Recently, De Dreu et al (2011) reported that in-group favouritism was increased by oxytocin, a peptide hormone that has been implicated in trust, cooperation, and positive emotions. In one of their tasks, De Dreu et al (2011) used the IAT to measure the responses of Dutch participants to Arab or German minorities. The authors found, by comparing response times of positive associations made to in-group versus out-group members, that oxytocin increased response latency differences for positive associations, indicating an increase in in-group favouritism.
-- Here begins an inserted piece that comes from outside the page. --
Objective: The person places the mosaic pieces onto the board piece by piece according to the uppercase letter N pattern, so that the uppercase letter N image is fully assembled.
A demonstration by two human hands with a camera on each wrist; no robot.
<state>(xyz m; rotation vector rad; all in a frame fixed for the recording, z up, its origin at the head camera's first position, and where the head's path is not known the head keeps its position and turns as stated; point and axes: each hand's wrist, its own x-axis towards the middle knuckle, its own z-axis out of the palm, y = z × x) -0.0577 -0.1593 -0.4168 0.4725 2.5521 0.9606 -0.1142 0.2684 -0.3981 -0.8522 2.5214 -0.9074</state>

This is of interest in the light of our findings because there are interactions between oxytocin and noradrenaline pathways, and in animals propranolol can lower oxytocin levels. Furthermore, Hurlemann et al. (2010a, b) have suggested that the ability of oxytocin to facilitate socially reinforced learning is mediated via beta-adrenergic mechanisms in the amygdala. Further studies in humans are required to test this interesting proposal.

It is also possible that the effect of propranolol to decrease racial prejudice is mediated through a more general reduction in out-group denigration, in-group favouritism or both. Further studies could investigate these evaluative associations using, for example, the Go/No-go Association Task (GNAT; Nosek and Banaji 2001).

To conclude, the influence of propranolol on implicit attitudes observed in the present study may shed new light on the neurobiological mechanisms underlying implicit prejudice. Given the important role that implicit attitudes appear to play in overt forms of discrimination against out-group members, and the widespread use of propranolol for medical purposes, our findings might also be of practical interest, and require careful ethical consideration. Further research, however, is needed to clarify whether the observed effect would persist with sustained propranolol treatment, and whether propranolol can modulate implicit bias outside the laboratory.